— What is required —
Each and every line below goes into your answer unchanged, but leave out the images.

— Given data —
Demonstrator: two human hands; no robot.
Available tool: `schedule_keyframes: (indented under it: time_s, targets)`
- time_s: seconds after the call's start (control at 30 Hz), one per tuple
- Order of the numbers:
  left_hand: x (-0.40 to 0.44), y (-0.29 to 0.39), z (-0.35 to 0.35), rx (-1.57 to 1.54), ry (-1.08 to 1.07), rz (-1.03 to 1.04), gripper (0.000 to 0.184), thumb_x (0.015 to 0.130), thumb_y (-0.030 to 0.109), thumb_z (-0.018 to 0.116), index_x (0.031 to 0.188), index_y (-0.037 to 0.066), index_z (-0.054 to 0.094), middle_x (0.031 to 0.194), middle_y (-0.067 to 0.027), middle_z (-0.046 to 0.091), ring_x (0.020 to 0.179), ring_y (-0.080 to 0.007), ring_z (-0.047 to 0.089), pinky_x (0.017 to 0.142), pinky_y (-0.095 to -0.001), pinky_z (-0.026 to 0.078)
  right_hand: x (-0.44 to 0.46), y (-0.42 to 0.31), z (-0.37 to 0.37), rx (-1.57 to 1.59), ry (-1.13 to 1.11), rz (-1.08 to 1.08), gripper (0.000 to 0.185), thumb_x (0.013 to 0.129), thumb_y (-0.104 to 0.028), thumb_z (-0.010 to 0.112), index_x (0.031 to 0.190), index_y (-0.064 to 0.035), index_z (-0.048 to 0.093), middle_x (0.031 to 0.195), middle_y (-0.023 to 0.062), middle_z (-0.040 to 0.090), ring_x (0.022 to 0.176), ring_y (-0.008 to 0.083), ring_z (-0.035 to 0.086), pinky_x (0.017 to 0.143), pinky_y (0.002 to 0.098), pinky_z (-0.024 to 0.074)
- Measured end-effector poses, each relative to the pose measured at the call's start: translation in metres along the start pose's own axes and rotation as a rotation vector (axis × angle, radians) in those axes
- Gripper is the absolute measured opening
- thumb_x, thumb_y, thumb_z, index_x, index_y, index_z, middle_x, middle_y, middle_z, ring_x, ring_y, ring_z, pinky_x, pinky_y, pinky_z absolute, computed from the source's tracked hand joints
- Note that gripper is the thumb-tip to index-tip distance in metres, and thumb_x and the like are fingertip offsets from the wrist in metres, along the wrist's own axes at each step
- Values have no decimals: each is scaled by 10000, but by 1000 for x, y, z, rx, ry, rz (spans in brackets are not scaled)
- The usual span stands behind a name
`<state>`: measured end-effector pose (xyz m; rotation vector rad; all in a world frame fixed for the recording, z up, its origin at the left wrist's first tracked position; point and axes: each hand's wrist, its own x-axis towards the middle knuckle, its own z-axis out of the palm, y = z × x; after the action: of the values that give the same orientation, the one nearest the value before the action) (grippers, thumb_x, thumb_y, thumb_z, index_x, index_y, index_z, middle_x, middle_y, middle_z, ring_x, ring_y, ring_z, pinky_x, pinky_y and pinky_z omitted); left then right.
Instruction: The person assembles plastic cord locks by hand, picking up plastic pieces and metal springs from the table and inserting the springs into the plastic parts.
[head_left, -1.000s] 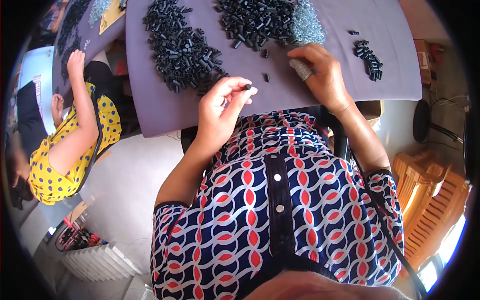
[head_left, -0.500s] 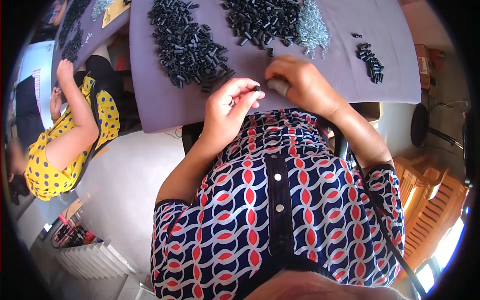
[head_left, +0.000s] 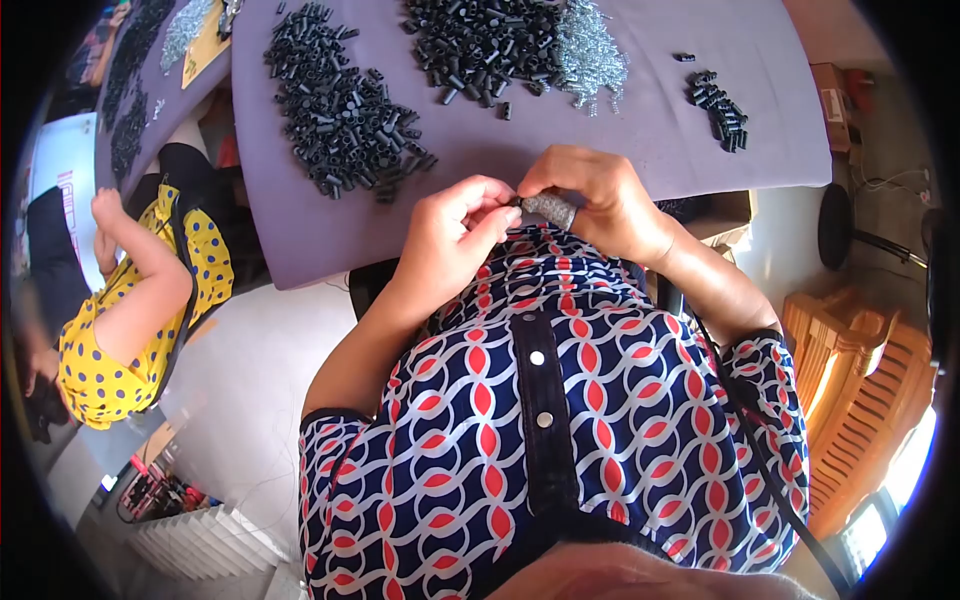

— Response to the exercise —
Demonstrator: two human hands; no robot.
Available tool: `schedule_keyframes: (indented under it: time_s, targets)`
- time_s: seconds after the call's start (control at 30 Hz), one per tuple
- Order of the numbers:
  left_hand: x (-0.40 to 0.44), y (-0.29 to 0.39), z (-0.35 to 0.35), rx (-1.57 to 1.54), ry (-1.08 to 1.07), rz (-1.03 to 1.04), gripper (0.000 to 0.184), thumb_x (0.015 to 0.130), thumb_y (-0.030 to 0.109), thumb_z (-0.018 to 0.116), index_x (0.031 to 0.188), index_y (-0.037 to 0.066), index_z (-0.054 to 0.094), middle_x (0.031 to 0.194), middle_y (-0.067 to 0.027), middle_z (-0.046 to 0.091), ring_x (0.020 to 0.179), ring_y (-0.080 to 0.007), ring_z (-0.047 to 0.089), pinky_x (0.017 to 0.142), pinky_y (-0.095 to -0.001), pinky_z (-0.026 to 0.078)
  right_hand: x (-0.44 to 0.46), y (-0.42 to 0.31), z (-0.37 to 0.37), rx (-1.57 to 1.59), ry (-1.13 to 1.11), rz (-1.08 to 1.08), gripper (0.000 to 0.185), thumb_x (0.013 to 0.129), thumb_y (-0.104 to 0.028), thumb_z (-0.010 to 0.112), index_x (0.031 to 0.190), index_y (-0.064 to 0.035), index_z (-0.048 to 0.093), middle_x (0.031 to 0.195), middle_y (-0.023 to 0.062), middle_z (-0.040 to 0.090), ring_x (0.022 to 0.176), ring_y (-0.008 to 0.083), ring_z (-0.035 to 0.086), pinky_x (0.017 to 0.143), pinky_y (0.002 to 0.098), pinky_z (-0.024 to 0.074)
- Measured end-effector poses, each relative to the pose measured at the call's start: translation in metres along the start pose's own axes and rotation as a rotation vector (axis × angle, radians) in those axes
- Gripper is the absolute measured opening
- thumb_x, thumb_y, thumb_z, index_x, index_y, index_z, middle_x, middle_y, middle_z, ring_x, ring_y, ring_z, pinky_x, pinky_y, pinky_z absolute, computed from the source's tracked hand joints
- Note that gripper is the thumb-tip to index-tip distance in metres, and thumb_x and the like are fingertip offsets from the wrist in metres, along the wrist's own axes at each step
- Values have no decimals: each is scaled by 10000, but by 1000 for x, y, z, rx, ry, rz (spans in brackets are not scaled)
- The usual span stands behind a name
`<state>`: measured end-effector pose (xyz m; rotation vector rad; all in a world frame fixed for the recording, z up, its origin at the left wrist's first tracked position; point and axes: each hand's wrist, its own x-axis towards the middle knuckle, its own z-axis out of the palm, y = z × x; after the action: of the values that give the same orientation, the one nearest the value before the action) (grippers, thumb_x, thumb_y, thumb_z, index_x, index_y, index_z, middle_x, middle_y, middle_z, ring_x, ring_y, ring_z, pinky_x, pinky_y and pinky_z omitted); left then right.
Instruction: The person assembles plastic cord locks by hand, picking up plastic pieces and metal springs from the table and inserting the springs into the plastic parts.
[head_left, -1.000s] 
[head_left, -0.500s] 
[head_left, +0.000s] 

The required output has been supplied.